Ultimately, in the world of startups, most consolidation occurs less for financial reasons than for management reasons. You'll hear a lot of people saying, "We've got this absolutely great company, with a great product, but there's no one to run it." There's an important point here: Consolidation doesn't necessarily mean failure. It's part of the natural order of things.
My biggest mistake? Believing too much in the power of a brand name or an alliance, and thinking, "We'll get a better CEO later."
EDventure Holdings (www.edventure.com) publishes "Release 1.0," a monthly newsletter that tracks developments in information technology. It also sponsors PC Forum and EDventure's High-Tech Forum, and manages EDventure Ventures, a fund that invests in technology startups in Central and Eastern Europe. Esther Dyson (email@example.com) also sits on the board of the advertising giant WPP Group and is the interim chairman for the Internet Corporation of Assigned Names and Numbers.
The McKenna Group
Palo Alto, California
The key to a successful startup is networking — both personal and professional. Money is just money. Who invests is more important than how much is invested. The questions that you should ask are all about networks: How connected is the investing company? Does it have connections with large companies, sources of money, or channels of distribution? Have the founders maintained relations at their old companies? Do they have the right connections with companies that can provide talent? Leveraging other people's assets is important when launching a startup. Look at how Yahoo! depended on Netscape. That alliance happened early.
Networks are the steel of the future. The global telecommunications industry is spending $1 trillion to update both analog and digital networks, because that's the new infrastructure. Ultimately, you have to build infrastructure. Look at Amazon.com. It's buying warehouses, software companies, and networks.
You have to assume that you're in business for the long haul. That belief will drive you to build value.
The McKenna Group (www.mckenna-group.com) is a business-strategy firm. Regis McKenna helped launch and market some of today's key technologies, such as the personal computer. He worked with several current brand-name companies — including America Online, Apple Computer, Silicon Graphics, and Microsoft — back when they were startups. He is a partner with the venture-capital firm Kleiner Perkins Caufield & Byers.
Robert E. Knowling Jr.
President and CEO
Covad Communications Co.
Santa Clara, California
When founders bring in an outsider to run a startup, they need to be very clear about what they want that person to do. If they want somebody to come in, build the company, and take it to the next level, then they've got to relinquish control. My board has been very supportive. From day one, my company's founders reported to me. I'm glad that somebody on the board had the wherewithal to arrange that. What an outsider like me can bring to a young startup company is a mission to increase scale to an unbelievable level.
But in your haste to put your spin on the place, you have to be sensitive. If you're not, you'll slow down the transformation process. As the new person, you need to spend time socializing throughout the business. Put more nurturing into it. People joined a startup; they didn't join you. Here I am thinking that we're going to be a great, huge company.

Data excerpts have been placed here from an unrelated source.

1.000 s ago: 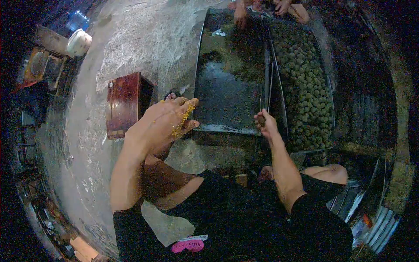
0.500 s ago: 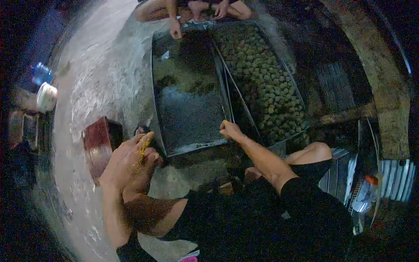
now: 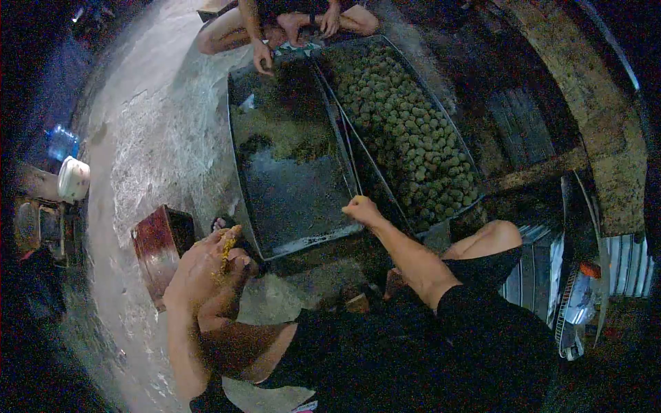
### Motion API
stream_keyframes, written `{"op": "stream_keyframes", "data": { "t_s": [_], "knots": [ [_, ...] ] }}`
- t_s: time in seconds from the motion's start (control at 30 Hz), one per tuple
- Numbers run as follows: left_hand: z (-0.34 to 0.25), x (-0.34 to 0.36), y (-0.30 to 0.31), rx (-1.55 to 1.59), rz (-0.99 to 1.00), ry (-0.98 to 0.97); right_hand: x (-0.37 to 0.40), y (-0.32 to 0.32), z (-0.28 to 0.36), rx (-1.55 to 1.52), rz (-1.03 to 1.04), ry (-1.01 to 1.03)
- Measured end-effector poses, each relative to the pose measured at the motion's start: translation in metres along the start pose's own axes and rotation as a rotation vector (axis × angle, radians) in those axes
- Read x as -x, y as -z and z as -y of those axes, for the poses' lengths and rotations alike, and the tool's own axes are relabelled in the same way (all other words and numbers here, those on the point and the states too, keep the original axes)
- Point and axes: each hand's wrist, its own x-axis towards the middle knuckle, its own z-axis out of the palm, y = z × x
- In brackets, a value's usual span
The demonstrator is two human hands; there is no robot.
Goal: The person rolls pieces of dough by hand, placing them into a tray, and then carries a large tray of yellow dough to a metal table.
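My left hand (image 3: 200,265) lies over my bent knee, its fingers stretched forward, with yellow, crumbly residue stuck on them. It appears to hold nothing. My right hand (image 3: 363,211) is closed, fingers pressed together, above the near right corner of a dark metal tray (image 3: 296,206). Whatever it may hold is hidden. Greenish-brown loose material (image 3: 292,138) covers the tray's middle and far part. Beside it on the right, a second long tray holds many round, greenish balls (image 3: 413,131).
Across the trays sits another person, one hand (image 3: 262,57) over the far left corner. A reddish-brown box (image 3: 162,241) stands left of my knee. Farther left are a white bucket (image 3: 74,179) and a blue water bottle (image 3: 63,142). Corrugated metal (image 3: 530,265) lies at right.
The view has shifted a little, so the trays and box sit slightly lower and the trays farther left. My left hand stays on my knee; my right hand remains closed by the tray corner.
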Motion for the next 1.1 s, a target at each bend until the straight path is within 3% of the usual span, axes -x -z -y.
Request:
{"op": "stream_keyframes", "data": {
  "t_s": [0.07, 0.17, 0.23, 0.33, 0.4, 0.47, 0.53, 0.6, 0.7, 0.73, 0.8, 0.93, 1.03, 1.1],
  "knots": [
    [0.014, -0.002, -0.011, -0.018, -0.055, -0.048, -0.005, -0.004, -0.006, 0.055, 0.005, -0.063],
    [0.009, -0.001, -0.009, -0.023, -0.109, -0.083, -0.002, -0.014, -0.006, -0.112, 0.061, -0.005],
    [0.005, -0.001, -0.007, -0.009, -0.104, -0.063, 0.01, -0.009, 0.01, 0.157, -0.044, 0.008],
    [0.008, -0.002, -0.01, 0.016, -0.121, -0.069, 0.026, 0.006, 0.043, 0.216, -0.054, -0.075],
    [0.011, -0.001, -0.013, 0.026, -0.119, -0.063, 0.003, -0.008, 0.023, 0.226, -0.118, -0.164],
    [0.018, -0.001, -0.019, 0.003, -0.147, -0.084, 0.001, -0.002, 0.017, 0.078, -0.005, -0.085],
    [0.019, 0.001, -0.021, -0.019, -0.178, -0.116, 0.014, 0.009, 0.022, -0.523, 0.205, -0.122],
    [0.017, 0.001, -0.017, 0.028, -0.206, -0.165, 0.022, 0.015, 0.025, -0.65, 0.196, -0.109],
    [0.02, 0.001, -0.02, -0.015, -0.22, -0.155, 0.023, 0.011, 0.029, -1.211, 0.127, -0.283],
    [0.019, 0.001, -0.02, -0.013, -0.219, -0.151, 0.019, 0.009, 0.023, -1.209, 0.131, -0.286],
    [0.014, 0.002, -0.018, 0.018, -0.178, -0.109, 0.014, 0.001, 0.013, -0.877, 0.136, -0.302],
    [0.016, 0.003, -0.017, -0.052, -0.162, -0.08, 0.004, -0.011, 0.012, -0.775, 0.174, -0.211],
    [0.023, -0.001, -0.021, -0.032, -0.141, -0.101, 0.039, 0.009, 0.076, -1.187, 0.301, -0.108],
    [0.026, -0.001, -0.021, -0.049, -0.132, -0.124, 0.045, 0.018, 0.086, -1.221, 0.326, -0.08]
  ]
}}
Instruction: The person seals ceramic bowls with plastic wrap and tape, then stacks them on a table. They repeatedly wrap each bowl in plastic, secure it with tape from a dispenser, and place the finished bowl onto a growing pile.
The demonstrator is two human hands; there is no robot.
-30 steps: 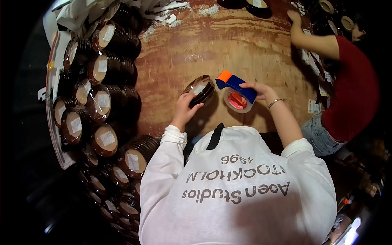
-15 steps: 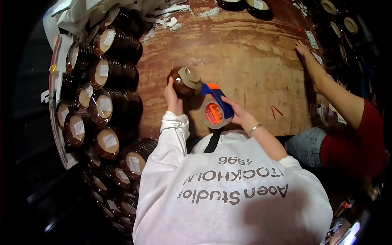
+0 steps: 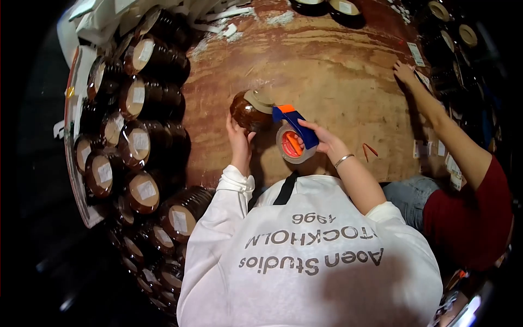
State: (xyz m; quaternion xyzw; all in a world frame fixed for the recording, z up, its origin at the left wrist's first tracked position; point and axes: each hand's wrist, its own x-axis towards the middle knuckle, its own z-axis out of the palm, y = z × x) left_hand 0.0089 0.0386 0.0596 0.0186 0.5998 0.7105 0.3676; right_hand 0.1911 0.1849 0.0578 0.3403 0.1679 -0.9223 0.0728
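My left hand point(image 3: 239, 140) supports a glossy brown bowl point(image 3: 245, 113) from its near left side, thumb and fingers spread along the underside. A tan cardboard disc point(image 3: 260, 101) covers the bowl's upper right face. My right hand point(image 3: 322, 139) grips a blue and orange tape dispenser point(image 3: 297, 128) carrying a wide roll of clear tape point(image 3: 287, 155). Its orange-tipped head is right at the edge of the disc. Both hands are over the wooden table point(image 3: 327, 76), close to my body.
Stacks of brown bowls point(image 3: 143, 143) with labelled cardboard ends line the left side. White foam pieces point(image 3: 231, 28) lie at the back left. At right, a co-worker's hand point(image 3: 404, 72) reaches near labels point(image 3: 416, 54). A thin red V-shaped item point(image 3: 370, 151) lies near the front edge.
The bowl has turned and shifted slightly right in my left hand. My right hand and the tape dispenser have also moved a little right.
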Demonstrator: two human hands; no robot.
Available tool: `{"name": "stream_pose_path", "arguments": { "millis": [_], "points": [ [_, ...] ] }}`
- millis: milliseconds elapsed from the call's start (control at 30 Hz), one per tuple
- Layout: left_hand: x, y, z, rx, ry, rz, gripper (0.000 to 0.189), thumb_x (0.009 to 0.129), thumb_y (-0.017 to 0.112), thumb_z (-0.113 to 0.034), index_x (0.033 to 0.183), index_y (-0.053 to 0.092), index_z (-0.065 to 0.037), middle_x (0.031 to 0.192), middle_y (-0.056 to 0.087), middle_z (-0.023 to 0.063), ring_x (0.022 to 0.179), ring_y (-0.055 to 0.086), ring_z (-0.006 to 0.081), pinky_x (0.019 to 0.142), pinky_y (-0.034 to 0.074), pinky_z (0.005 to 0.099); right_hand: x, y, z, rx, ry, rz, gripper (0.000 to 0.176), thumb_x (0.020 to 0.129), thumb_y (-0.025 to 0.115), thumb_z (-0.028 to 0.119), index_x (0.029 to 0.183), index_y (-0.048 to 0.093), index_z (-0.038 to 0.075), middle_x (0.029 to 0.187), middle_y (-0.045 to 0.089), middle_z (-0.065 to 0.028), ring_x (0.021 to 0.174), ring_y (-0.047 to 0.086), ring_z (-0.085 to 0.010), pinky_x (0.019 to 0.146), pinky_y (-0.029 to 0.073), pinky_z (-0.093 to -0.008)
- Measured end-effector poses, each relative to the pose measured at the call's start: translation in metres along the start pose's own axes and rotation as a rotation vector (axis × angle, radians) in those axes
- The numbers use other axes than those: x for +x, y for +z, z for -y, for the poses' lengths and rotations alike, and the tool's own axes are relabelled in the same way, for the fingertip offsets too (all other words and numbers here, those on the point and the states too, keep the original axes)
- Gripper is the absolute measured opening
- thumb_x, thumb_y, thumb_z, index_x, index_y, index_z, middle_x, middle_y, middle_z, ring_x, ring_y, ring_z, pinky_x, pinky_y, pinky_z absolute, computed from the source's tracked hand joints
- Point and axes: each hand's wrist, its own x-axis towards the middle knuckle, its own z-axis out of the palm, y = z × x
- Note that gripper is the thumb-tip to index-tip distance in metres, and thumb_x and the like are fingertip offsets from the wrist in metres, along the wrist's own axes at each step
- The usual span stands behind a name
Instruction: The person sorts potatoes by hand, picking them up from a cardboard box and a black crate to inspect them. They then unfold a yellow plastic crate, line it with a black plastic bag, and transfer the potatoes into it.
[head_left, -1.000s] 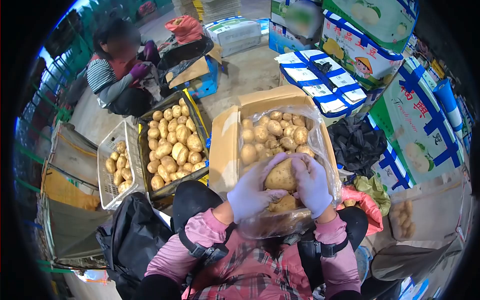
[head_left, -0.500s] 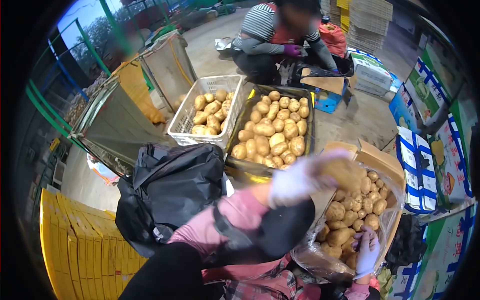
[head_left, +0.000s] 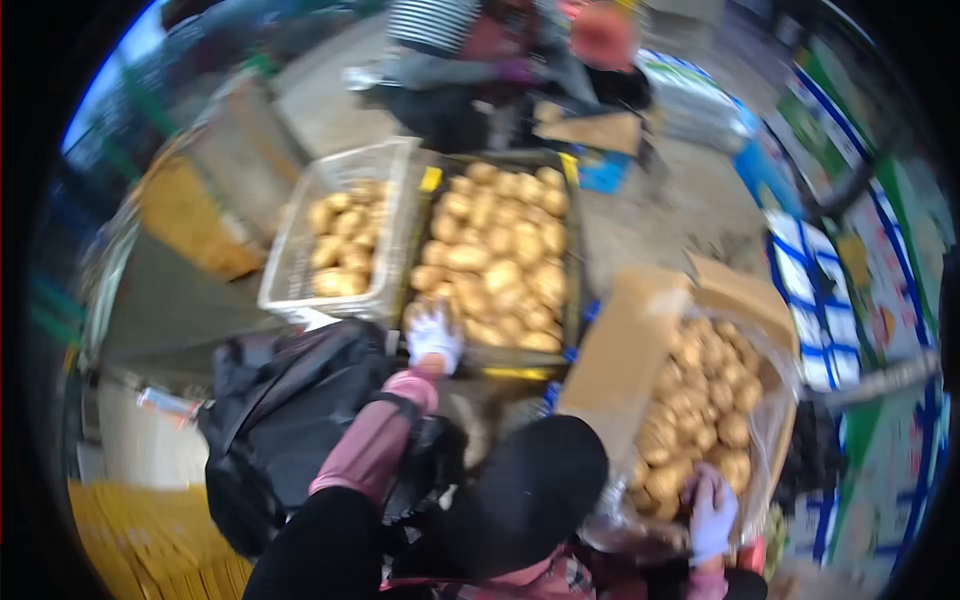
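My left hand (head_left: 434, 338), in a white glove, is at the near left corner of a black crate (head_left: 574, 250) full of potatoes (head_left: 502, 275). Its fingers are round a potato (head_left: 418, 308), blurred by motion. In the lower part of an open cardboard box (head_left: 625, 350), my right hand (head_left: 712, 508), also gloved, has its fingers bent against the potatoes (head_left: 703, 395) near the plastic liner; what they hold is hidden.
Left of the crate stands a white basket (head_left: 278, 265) of potatoes. A black bag (head_left: 290, 420) lies below it, beside yellow stacked crates (head_left: 160, 540). A co-worker (head_left: 450, 70) crouches at the top near another box (head_left: 590, 130). Printed cartons (head_left: 815, 300) stand at the right.
My left hand has swung left with a potato, from over the cardboard box to the black crate. My right hand stays in the box. The whole view has shifted and blurred.
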Motion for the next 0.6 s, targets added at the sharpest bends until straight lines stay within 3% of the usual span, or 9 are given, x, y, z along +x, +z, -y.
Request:
{"name": "stream_pose_path", "arguments": {
  "millis": [33,100,133,200,300,367,433,500,600],
  "points": [
    [0.016,0.073,0.026,-0.135,0.279,-0.137,0.058,0.098,0.047,-0.040,0.147,0.038,-0.011,0.143,0.049,0.0204,0.129,0.050,0.0345,0.107,0.042,0.0404,0.000,0.002,0.001,0.073,0.028,-0.064,0.021,0.101,0.052,0.011,0.111,0.065,-0.002,0.079,0.064,-0.0044,0.066,0.056,-0.0077,0.059,0.046,-0.0225],
    [0.004,-0.012,0.002,-0.481,-0.065,0.376,0.057,0.095,0.055,-0.028,0.147,0.038,-0.010,0.133,0.055,0.0248,0.105,0.064,0.0383,0.091,0.051,0.0445,0.009,-0.014,0.009,0.132,0.054,-0.055,0.020,0.101,0.054,0.013,0.109,0.066,-0.001,0.081,0.065,-0.0044,0.066,0.057,-0.0087,0.059,0.046,-0.0227],
    [0.006,0.022,0.014,-0.496,0.104,0.168,0.064,0.093,0.057,-0.028,0.151,0.034,-0.011,0.139,0.051,0.0231,0.117,0.058,0.0400,0.100,0.046,0.0446,0.017,-0.031,0.010,0.047,0.055,-0.094,0.022,0.102,0.054,0.017,0.110,0.066,-0.001,0.082,0.066,-0.0039,0.066,0.058,-0.0088,0.060,0.047,-0.0224],
    [0.026,0.018,0.017,-0.293,0.141,0.276,0.070,0.090,0.061,-0.027,0.151,0.034,-0.008,0.147,0.043,0.0243,0.135,0.042,0.0431,0.113,0.036,0.0422,0.036,-0.075,0.025,0.113,0.056,-0.118,0.032,0.103,0.055,0.029,0.113,0.065,0.000,0.085,0.068,-0.0036,0.068,0.060,-0.0084,0.061,0.047,-0.0216],
    [0.059,-0.064,-0.004,-0.684,-0.009,0.612,0.062,0.092,0.062,-0.030,0.146,0.043,-0.005,0.143,0.048,0.0241,0.129,0.051,0.0293,0.106,0.042,0.0341,0.067,-0.130,0.038,0.110,0.068,-0.161,0.031,0.102,0.055,0.030,0.115,0.065,0.004,0.087,0.066,-0.0012,0.067,0.059,-0.0062,0.060,0.046,-0.0209],
    [0.071,-0.107,-0.018,-1.000,0.269,0.360,0.061,0.094,0.061,-0.031,0.146,0.043,-0.004,0.140,0.052,0.0168,0.123,0.054,0.0218,0.103,0.042,0.0315,0.080,-0.145,0.034,0.147,0.106,-0.164,0.028,0.102,0.054,0.028,0.115,0.065,0.006,0.086,0.066,-0.0002,0.067,0.059,-0.0062,0.060,0.046,-0.0207],
    [0.024,-0.241,-0.070,-1.516,0.152,0.531,0.059,0.097,0.058,-0.030,0.147,0.041,-0.004,0.139,0.052,0.0123,0.120,0.054,0.0214,0.104,0.040,0.0331,0.090,-0.144,0.001,0.084,0.116,-0.129,0.027,0.100,0.056,0.027,0.111,0.067,0.005,0.085,0.066,-0.0020,0.069,0.060,-0.0067,0.062,0.047,-0.0214],
    [-0.009,-0.309,-0.101,-1.765,0.290,0.666,0.062,0.096,0.059,-0.038,0.147,0.041,-0.008,0.142,0.051,0.0087,0.127,0.049,0.0209,0.109,0.034,0.0373,0.102,-0.134,-0.024,-0.507,0.074,-0.046,0.033,0.092,0.063,0.027,0.110,0.067,0.000,0.088,0.072,-0.0131,0.076,0.067,-0.0180,0.071,0.053,-0.0308],
    [-0.077,-0.380,-0.152,-1.833,0.458,0.678,0.062,0.098,0.056,-0.035,0.149,0.036,-0.005,0.143,0.048,0.0099,0.126,0.049,0.0208,0.110,0.034,0.0368,0.096,-0.089,-0.008,-0.330,0.086,0.245,0.043,0.088,0.066,0.034,0.116,0.066,0.001,0.099,0.072,-0.0176,0.092,0.070,-0.0288,0.083,0.053,-0.0352]
  ]
}}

But not everybody signed up for that.
Covad (www.covad.com) was launched in 1996 and went public in January 1999. It is building a digital network that will deliver data, voice, and video information, as well as high-speed Internet access, to homes and businesses. Robert E. Knowling Jr. joined Covad in July 1997. Previously, he was executive vice president of operations and technologies at US West, where he oversaw services for 25 million customers in 14 states.
Founder and president
New York, New York
Don't start a business unless you have enough money to invest in the business yourself and enough money to live on for a year. You're not going to be profitable for at least that long. How are you going to pay your rent in the meantime? And when you do take money from other people, be selective. So many entrepreneurs come to me and say, "It's no longer the business that I started." That's because they lost control. Control doesn't come with the title of CEO; control comes with cash.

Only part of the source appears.